What this task involves: The line that contains "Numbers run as" and all lines following it to the end of the data below: set these down exactly, and nothing besides.

Data provided:
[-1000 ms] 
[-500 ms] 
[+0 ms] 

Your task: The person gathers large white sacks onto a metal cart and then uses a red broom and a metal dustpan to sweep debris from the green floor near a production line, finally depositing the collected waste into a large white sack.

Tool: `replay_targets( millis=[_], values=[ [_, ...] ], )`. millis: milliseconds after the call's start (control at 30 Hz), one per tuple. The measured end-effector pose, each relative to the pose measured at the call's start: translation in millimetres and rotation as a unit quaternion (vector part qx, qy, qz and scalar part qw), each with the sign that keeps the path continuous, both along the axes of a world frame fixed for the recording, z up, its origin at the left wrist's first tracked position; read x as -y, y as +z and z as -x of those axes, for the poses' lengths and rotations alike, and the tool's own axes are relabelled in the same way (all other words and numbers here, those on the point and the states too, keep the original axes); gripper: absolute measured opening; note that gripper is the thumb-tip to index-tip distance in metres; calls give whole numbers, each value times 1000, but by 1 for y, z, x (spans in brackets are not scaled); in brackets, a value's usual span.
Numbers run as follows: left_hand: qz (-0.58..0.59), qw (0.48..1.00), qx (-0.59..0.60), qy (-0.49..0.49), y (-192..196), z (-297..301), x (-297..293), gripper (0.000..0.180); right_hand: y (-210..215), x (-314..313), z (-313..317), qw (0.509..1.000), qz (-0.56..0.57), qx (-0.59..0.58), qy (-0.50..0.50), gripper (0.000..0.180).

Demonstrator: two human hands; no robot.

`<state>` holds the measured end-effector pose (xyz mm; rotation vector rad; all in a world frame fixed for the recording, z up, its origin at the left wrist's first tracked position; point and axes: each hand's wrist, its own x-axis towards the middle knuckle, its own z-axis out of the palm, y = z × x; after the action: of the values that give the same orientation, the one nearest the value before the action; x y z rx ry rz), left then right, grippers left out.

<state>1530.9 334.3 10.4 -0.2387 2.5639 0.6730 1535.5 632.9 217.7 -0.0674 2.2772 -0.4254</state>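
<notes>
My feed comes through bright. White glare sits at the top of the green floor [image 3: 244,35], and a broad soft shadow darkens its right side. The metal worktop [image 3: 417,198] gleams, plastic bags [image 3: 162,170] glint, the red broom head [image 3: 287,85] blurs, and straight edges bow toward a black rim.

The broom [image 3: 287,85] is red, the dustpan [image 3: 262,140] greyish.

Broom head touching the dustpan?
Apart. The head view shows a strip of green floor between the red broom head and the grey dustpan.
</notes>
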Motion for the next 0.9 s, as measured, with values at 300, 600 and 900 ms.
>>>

Final answer:
Numbers run as follows: left_hand: qz (-0.58..0.59), qw (0.48..1.00), qx (-0.59..0.60), qy (-0.49..0.49), y (-192..196), z (-297..301), x (-297..293), gripper (0.000..0.180); right_hand: y (-210..215), x (-314..313), z (-313..317), qw (0.509..1.000), qz (-0.56..0.57), qx (-0.59..0.58), qy (-0.50..0.50), gripper (0.000..0.180).

Demonstrator: two human hands; no robot.

`<state>` holds the measured end-effector pose (xyz mm; rotation vector rad; all in a world frame fixed for the recording, z up, its origin at the left wrist's first tracked position; point and axes: each hand's wrist, its own x-axis towards the middle knuckle, its own z-axis out of the palm, y = z × x; after the action: of the values that give the same orientation, the one nearest the value before the action; x y z rx ry rz), left then right, grippers left out.

<state>1530.9 334.3 10.4 -0.2387 2.5639 0.6730 1535.5 632.9 217.7 -0.0674 2.2772 -0.4254</state>
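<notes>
My feed comes through bright. White glare sits at the top of the green floor [image 3: 244,35], and a broad soft shadow darkens its right side. The metal worktop [image 3: 417,198] gleams, plastic bags [image 3: 162,170] glint, the red broom head [image 3: 287,85] blurs, and straight edges bow toward a black rim.

The broom [image 3: 287,85] is red, the dustpan [image 3: 262,140] greyish.

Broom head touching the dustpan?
Apart. The head view shows a strip of green floor between the red broom head and the grey dustpan.
</notes>
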Motion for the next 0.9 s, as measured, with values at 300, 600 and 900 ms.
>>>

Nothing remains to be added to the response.